@mrgwbland said ^
Absolutely not this is ridiculous
Why tho?
I feel so strongly and am so vehemently against this idea that I have decided to write a full argument against it.
As both a competitive chess player and a programmer who has written a chess engine from scratch, I can say with certainty that using centipawn loss for World Championship tiebreaks is a terrible idea. It fundamentally misunderstands both the soul of chess and the current limitations of computer science, I'm going to break this down into major points.
I read your points. I can see that you did not bother to read what I wrote as otherwise you would have addressed what I had said.
So I had to paste what I wrote in the blog. In the hope that you will read it.
Please read my blog. People don't read and then they say things which don't make sense.
- It Changes the Core Goal of Chess
Chess fundamentally has one goal, to checkmate the opponent. Introducing CP loss as a tiebreak criteria changes that entirely. It injects a secondary, artificial goal into a player’s head. Instead of playing the board and the opponent, players would be playing to please the engine.

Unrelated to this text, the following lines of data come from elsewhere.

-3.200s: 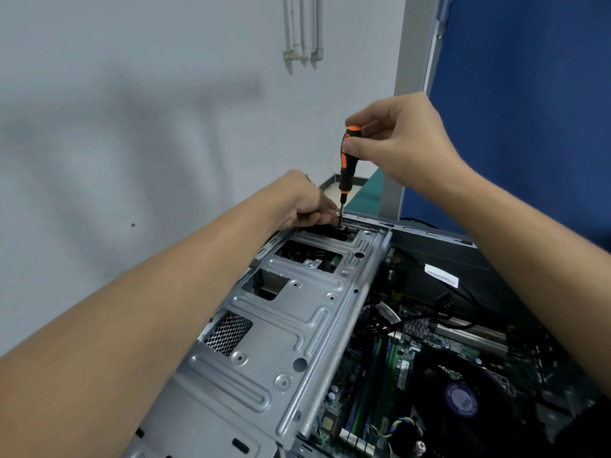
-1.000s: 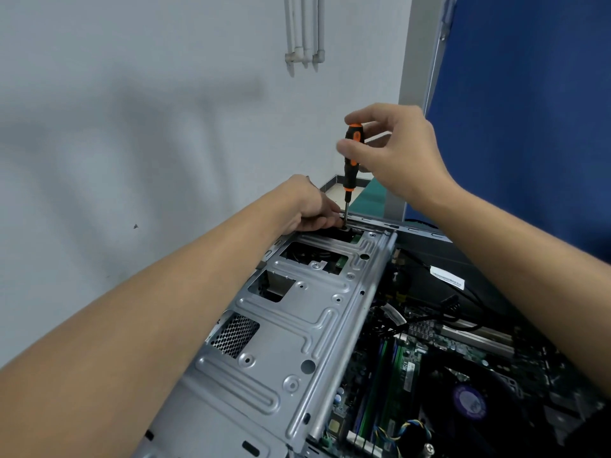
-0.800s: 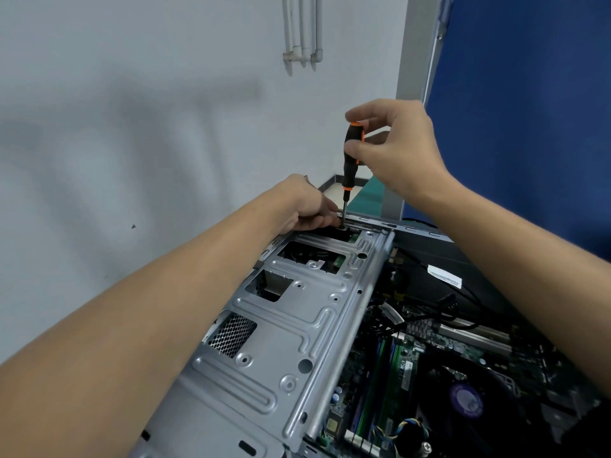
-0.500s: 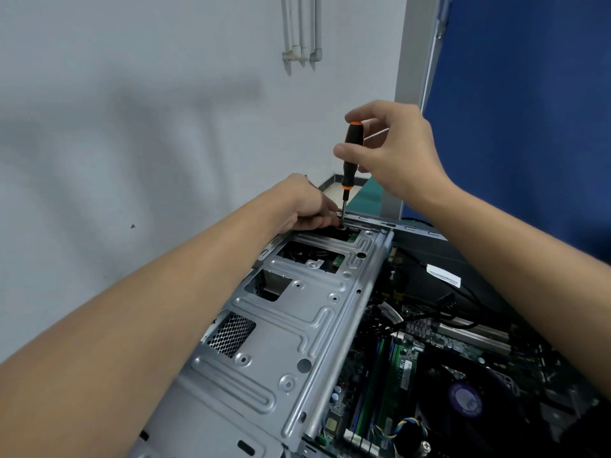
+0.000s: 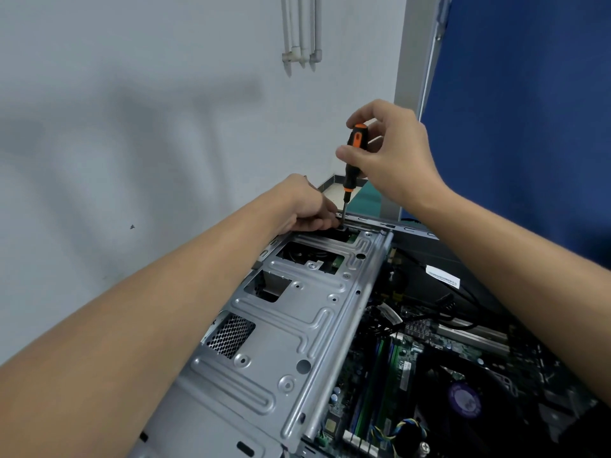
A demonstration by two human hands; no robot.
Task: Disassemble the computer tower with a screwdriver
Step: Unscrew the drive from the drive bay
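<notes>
While your right hand (image 5: pixel 393 157) kept the orange-and-black screwdriver (image 5: pixel 349 178) upright, its thumb and fingers only changed their places on the handle from one picture to the next. At this moment they pinched it near the top, with the orange cap free above the thumb. The tip did not leave its spot at the far corner of the grey metal drive cage (image 5: pixel 297 325), just beside the far rim of the computer tower (image 5: pixel 410 229). Your left hand (image 5: pixel 307 206) also stayed there, with its fingers curled close to the tip. Whether they held the screw or the shaft I could not tell, because that spot was too small. I judged that you were turning one screw by small re-grips and that it was not yet out. The cage lay in its place beside the motherboard (image 5: pixel 406 358), so the disassembly looked far from finished.
</notes>
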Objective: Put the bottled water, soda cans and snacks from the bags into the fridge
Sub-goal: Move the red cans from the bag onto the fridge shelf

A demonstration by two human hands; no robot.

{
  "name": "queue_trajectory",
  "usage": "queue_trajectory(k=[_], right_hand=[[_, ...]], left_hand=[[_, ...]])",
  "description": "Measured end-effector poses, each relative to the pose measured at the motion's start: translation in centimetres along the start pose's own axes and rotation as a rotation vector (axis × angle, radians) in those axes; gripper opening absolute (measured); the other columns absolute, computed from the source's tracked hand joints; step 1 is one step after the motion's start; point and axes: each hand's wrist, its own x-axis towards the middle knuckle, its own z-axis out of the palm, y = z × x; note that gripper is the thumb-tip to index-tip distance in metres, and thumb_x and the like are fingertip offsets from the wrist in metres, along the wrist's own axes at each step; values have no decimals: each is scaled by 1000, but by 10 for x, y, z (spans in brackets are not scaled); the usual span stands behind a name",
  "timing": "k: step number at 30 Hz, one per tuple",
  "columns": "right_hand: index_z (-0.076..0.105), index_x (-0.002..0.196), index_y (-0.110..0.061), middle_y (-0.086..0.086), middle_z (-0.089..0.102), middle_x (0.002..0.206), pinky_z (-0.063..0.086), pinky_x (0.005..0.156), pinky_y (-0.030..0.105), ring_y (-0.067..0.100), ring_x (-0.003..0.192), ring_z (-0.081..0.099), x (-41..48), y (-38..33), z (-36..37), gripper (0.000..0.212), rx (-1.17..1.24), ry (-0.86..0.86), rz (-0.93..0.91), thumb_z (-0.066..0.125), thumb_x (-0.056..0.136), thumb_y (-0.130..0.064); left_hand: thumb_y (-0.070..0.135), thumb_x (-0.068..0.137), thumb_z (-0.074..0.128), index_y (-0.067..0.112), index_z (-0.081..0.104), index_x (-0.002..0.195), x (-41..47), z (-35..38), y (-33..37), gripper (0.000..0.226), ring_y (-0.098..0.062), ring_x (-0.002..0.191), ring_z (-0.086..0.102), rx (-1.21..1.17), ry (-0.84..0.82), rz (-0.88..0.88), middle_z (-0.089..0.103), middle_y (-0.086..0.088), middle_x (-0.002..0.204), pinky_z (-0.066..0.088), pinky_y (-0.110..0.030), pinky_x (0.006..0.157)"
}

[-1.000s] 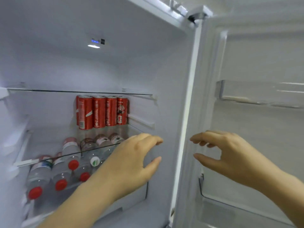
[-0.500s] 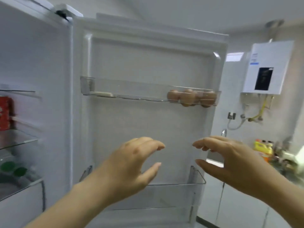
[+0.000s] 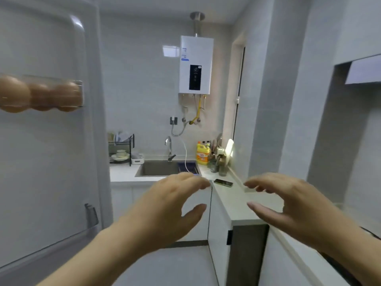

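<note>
Only the open fridge door point(image 3: 51, 162) shows, filling the left side, with brown eggs point(image 3: 41, 96) in its upper clear shelf. The fridge's inside, the bottles, cans, snacks and bags are out of view. My left hand point(image 3: 165, 211) and my right hand point(image 3: 292, 207) hang in mid-air in front of me, palms facing each other, fingers loosely bent, holding nothing.
A white counter point(image 3: 233, 201) runs from the sink point(image 3: 158, 169) along the right side, with a phone point(image 3: 223, 183) on it. A dish rack point(image 3: 121, 149), a yellow detergent bottle point(image 3: 203, 155) and jars stand by the wall. A water heater point(image 3: 195, 65) hangs above.
My view has swung right, from the fridge shelves with cans and bottles, past the door, to the kitchen counter. Both hands stayed empty in the same pose.
</note>
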Motion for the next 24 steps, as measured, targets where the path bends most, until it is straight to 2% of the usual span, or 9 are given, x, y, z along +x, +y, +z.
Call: queue_trajectory(k=[6,9,15,18,24], right_hand=[[60,115,-41,-37,56,102,44,80,10,-18,94,52,-53,50,-18,51,-116,21,291,40,77,-68],[61,113,-41,-38,56,98,40,77,5,-18,94,52,-76,56,-25,43,-171,42,458,46,78,-61],[63,111,-38,-36,57,96,40,78,5,-14,97,52,-124,58,-27,29,-262,66,763,63,84,-45],[63,110,-37,-37,55,95,39,82,3,-14,99,50,-156,53,-31,30,-297,56,918,62,81,-44],[58,114,-45,-36,55,105,46,89,17,-14,103,50,-223,40,-42,32,-349,23,1194,57,83,-51]], left_hand=[[43,90,53,39,48,129,66,66,23,39,9,115,43,-200,-67,213,51,28,121,35,-2,91],[41,91,54,40,48,128,91,97,36,38,10,115,41,-342,-107,318,48,31,119,32,1,89],[39,92,53,38,48,130,123,152,65,38,10,116,41,-543,-191,526,52,27,122,27,6,88],[38,92,54,37,50,128,129,180,88,36,9,113,43,-639,-252,607,53,27,120,31,1,90],[39,91,53,38,50,128,131,229,151,36,10,112,44,-790,-387,748,53,26,119,34,-2,90]])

Firstly I'm not using centipawn loss.
So from here on, I will recommend the Total Win Percentage Loss (TWPL) as a more suitable metric than Total Pawn Loss Value.

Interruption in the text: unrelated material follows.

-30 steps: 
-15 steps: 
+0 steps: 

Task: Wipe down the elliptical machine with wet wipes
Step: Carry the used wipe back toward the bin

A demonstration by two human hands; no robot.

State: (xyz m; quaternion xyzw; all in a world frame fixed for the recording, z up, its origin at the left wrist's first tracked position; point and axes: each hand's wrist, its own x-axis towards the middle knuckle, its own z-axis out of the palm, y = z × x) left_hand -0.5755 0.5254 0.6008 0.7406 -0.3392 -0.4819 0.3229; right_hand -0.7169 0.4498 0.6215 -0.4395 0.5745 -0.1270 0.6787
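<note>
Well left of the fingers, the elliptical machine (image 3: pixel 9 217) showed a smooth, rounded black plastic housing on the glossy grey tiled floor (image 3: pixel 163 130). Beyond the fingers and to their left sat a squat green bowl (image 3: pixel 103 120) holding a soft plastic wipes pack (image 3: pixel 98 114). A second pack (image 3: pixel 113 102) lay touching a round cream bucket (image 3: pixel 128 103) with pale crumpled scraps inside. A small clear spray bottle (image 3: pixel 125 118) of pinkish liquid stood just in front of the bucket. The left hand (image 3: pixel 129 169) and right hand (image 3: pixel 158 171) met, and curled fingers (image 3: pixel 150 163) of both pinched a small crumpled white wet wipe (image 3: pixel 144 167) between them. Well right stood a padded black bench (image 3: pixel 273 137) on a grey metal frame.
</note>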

The Total Win Percentage Loss (TWPL) sums up the win percentage loss across all the moves in the match, like the Total Pawn Loss Value did.
- It Punishes Creative, Psychological, and Human Play
Chess is a game played against a human opponent, where the objective is to win (or secure a draw as Black). In a World Championship, your opponent is of a similar, elite strength, but they are not infallible.
A player can often be rewarded (in terms of game result) by playing ambitiously and violently, intentionally entering sharp, practical complications that might not be strictly "engine sound" but are incredibly difficult for a human to play accurately in (think Tal). Under a CP loss tiebreak system, this brilliant, risky human play is actively punished.
I already mentioned this in the blog. Like why didn't you read it. Now I gotta paste the blog for you. Please address what I wrote.
There is the question of style. Tactical and complex players have lower inaccuracies. But this is fine for a two-player event as TWPL is a relative measure. We are only interested in whether one player is better than the other. As an example, Firouzja playing tactical chess doesn't hurt him. It only hurts him if his opponent manages to defend. The opponent also has to cope with the pressure. The opponent making errors will give them a worse TWPL than Firouzja. Only way they can have a better TWPL than Firouzja is if they defend his attack with an advantage. In which case they deserve to have a better TWPL. For this reason, TWPL may not be suitable for tournaments as solid players would be favored over tactical/complex players.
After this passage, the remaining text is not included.